Favori logique de cette édition 2010 au volant de sa Ford Focus WRC 05, Bernd Casier entama son parcours du combattant avec sagesse et lucidité. Enchaînant les meilleurs temps à la façon de Pieter Tsjoen, samedi, le Flandrien s’avouait pourtant le premier surpris de se retrouver en tête du rallye: "Mon début de course fut compliqué par la casse de la barre antiroulis, avec laquelle j’ai dû disputer les deux premières spéciales, puis par une panne d’alternateur en fin de 1ère boucle", racontait Bernd samedi soir. "C’est vrai, j’ai la voiture la plus puissante mais encore faut-il réussir à la garder sur la route! Rouler plus vite, ça signifie aussi des freinages plus costauds. Sincèrement, je croyais que je serais derrière Loix et Neuville et je suis content de la façon dont je gère ce début de rallye".
De fait, les deux lascars, derrière, ne se faisaient pas de cadeau, ni même à Casier, d’ailleurs, se battant à coups de secondes comme faisant fi des lois qui régissent l’équilibre. Un coup à Thierry, un coup à Freddy.
"Je peux vous dire que moi, je ne suis pas du tout surpris par les performances de Thierry", assurait Loix. "C’est un pilote extrêmement rapide et je m’attendais à devoir sortir le grand jeu pour lui tenir tête".
Hormis une panne de pot d’échappement en fin de première étape ayant empêché Fred Miclotte de lire ses notes tant l’habitacle était embué, rien n’est venu entraver la course victorieuse de Fast Freddy. Que du contraire…
Car des trois hommes en tête, c’est Neuville qui faillit le premier. Une glissade, une touchette... et un radiateur percé. Pour colmater la fuite, Neuville et Nicolas Klinger perdent six minutes sur le routier. Bilan: une minute de pénalité, à laquelle s’ajoutèrent de précieuses secondes perdues dans la dernière boucle du samedi (une glissade dans un champ puis une crevaison). Et la 5e place pour la 207 S2000 de Peugeot Belgique, à plus 4:35 de Casier…
Alors, Bouche (moteur), Jullien, Lietaer, Gaban (sorties), qui livrait un festival d’anthologie avec sa Porsche, Deferm et Van de Wauwer, pour ne citer qu’eux, avaient déjà rendu les armes.
L’hécatombe allait se poursuivre dimanche.
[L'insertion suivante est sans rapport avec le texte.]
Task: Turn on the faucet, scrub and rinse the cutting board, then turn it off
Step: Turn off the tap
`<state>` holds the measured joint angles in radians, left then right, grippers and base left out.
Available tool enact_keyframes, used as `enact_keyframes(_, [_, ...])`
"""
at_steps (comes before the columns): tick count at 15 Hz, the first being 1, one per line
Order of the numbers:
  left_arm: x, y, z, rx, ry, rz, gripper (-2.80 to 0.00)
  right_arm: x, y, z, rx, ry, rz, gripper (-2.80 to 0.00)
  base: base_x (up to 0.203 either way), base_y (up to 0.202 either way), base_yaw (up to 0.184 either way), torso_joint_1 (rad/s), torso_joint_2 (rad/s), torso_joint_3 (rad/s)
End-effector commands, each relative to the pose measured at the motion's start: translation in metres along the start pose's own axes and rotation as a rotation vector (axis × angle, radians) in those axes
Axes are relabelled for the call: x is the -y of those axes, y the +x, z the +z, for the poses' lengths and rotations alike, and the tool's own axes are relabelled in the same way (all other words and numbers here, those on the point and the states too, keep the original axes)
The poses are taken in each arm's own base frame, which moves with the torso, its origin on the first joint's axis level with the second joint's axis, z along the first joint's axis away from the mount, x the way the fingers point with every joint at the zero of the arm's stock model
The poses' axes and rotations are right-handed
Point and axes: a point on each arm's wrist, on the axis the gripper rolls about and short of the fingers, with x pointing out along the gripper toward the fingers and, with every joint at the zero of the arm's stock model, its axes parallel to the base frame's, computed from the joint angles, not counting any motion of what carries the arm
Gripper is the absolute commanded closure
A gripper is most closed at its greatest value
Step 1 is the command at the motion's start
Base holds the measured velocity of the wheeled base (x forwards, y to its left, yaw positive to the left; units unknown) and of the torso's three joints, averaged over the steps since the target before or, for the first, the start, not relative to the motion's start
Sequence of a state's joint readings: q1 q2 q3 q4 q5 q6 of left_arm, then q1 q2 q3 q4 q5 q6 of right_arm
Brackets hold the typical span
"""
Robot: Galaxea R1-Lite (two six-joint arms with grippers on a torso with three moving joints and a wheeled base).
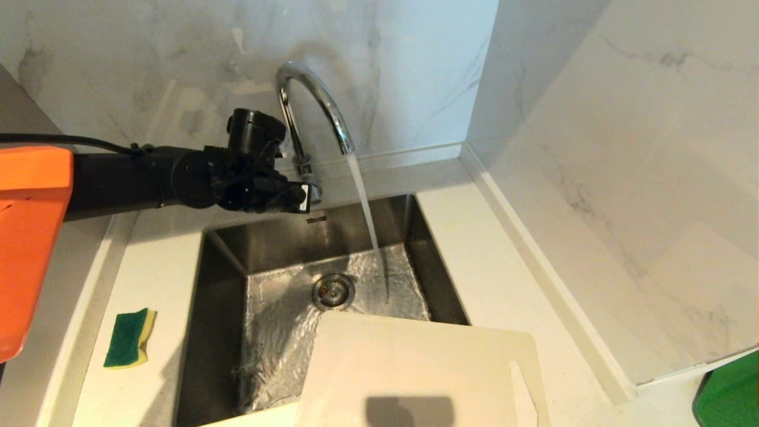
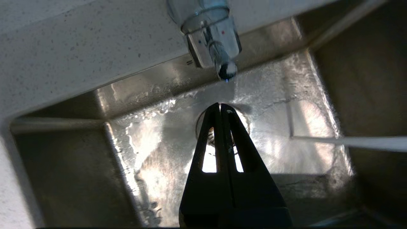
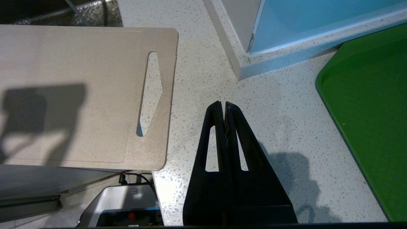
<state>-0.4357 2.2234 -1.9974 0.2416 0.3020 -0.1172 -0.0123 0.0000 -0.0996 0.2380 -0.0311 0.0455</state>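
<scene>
Cutting board [image 1: 415,367]: cream-white plastic, flat, at the near edge of the scene; its far left part overhung the sink, the rest lay on the speckled countertop [image 3: 203,63] to the sink's right. Slot handle near its right edge. A dark shadow fell on its near surface.

Right gripper [image 3: 222,106]: seen in its wrist view only, hanging above bare countertop just right of the board's slotted edge, touching nothing. Jaws pressed together, empty.

Green tray [image 3: 369,121]: at the near right on the countertop; only part showed, and that part held nothing.

Sponge [image 1: 129,338]: green over yellow, lying on the countertop left of the sink, well apart from the board.

Sink [image 1: 225,284]: stainless steel basin, rectangular. Contents: a round drain strainer [image 1: 333,291] at the middle of the floor and a thin sheet of running water spread across the floor.

Faucet [image 1: 314,101]: chrome gooseneck at the far rim of the sink, running; the stream fell from the spout to the basin floor just right of the drain.

Left gripper [image 2: 221,106]: at the far side of the sink, reaching in from the left, tips near the faucet's lever knob [image 2: 227,69] without touching it. Jaws pressed together, empty.
</scene>
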Motion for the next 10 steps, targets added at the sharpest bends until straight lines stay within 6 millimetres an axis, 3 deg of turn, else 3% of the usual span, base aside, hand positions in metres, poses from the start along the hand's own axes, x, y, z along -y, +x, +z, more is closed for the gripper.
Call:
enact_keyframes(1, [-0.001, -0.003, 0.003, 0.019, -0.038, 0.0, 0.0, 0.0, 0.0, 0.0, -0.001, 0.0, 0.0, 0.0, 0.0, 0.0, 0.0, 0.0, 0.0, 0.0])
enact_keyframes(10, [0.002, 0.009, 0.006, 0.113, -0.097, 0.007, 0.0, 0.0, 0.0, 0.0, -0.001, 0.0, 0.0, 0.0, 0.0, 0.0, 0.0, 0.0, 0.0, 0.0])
Avec Casier qui, parti en tonneaux dès le matin, offrait la tête de la course à un Loix bien malheureux de se retrouver sans adversaire. Dès lors, Freddy dut se contenter d’assurer sa victoire, tandis que Thierry Neuville, loin derrière, retrouvait toute sa verve pour prouver que cette 2e place reconquise au détriment d’adversaires partis à la faute ou trahis par leur mécanique (Debackere, Bonjean), il la méritait, malgré tout.
Sur la 3e marche du podium, Stéphane Lhonnay, aidé notamment par l’abandon d’Alexandre Romain qui dominait les débats samedi, a fait coup triple puisqu’il s’est adjugé la victoire et, surtout, le titre en Groupe N.
Grooten et Cherain complètent le top 5 de cette édition riche en faits de course… Jusque dans les derniers kilomètres où Xavier Baugnet, alors 9e du général, put dire adieu à la victoire et au titre dans le Citroën Racing Trophy Benelux, revenus tous deux au jeune Hollandais Hans Weijs Jr.
Du côté du Ford Fiesta Sport Trophy, le champion Cédric De Cecco s’est finalement imposé au terme d’une course marquée par la violente sortie de route de Ghislain de Mevius, alors bien en tête. Le fils de Grégoire s’en tire avec deux côtes cassées et son copilote avec une fracture à l’humérus.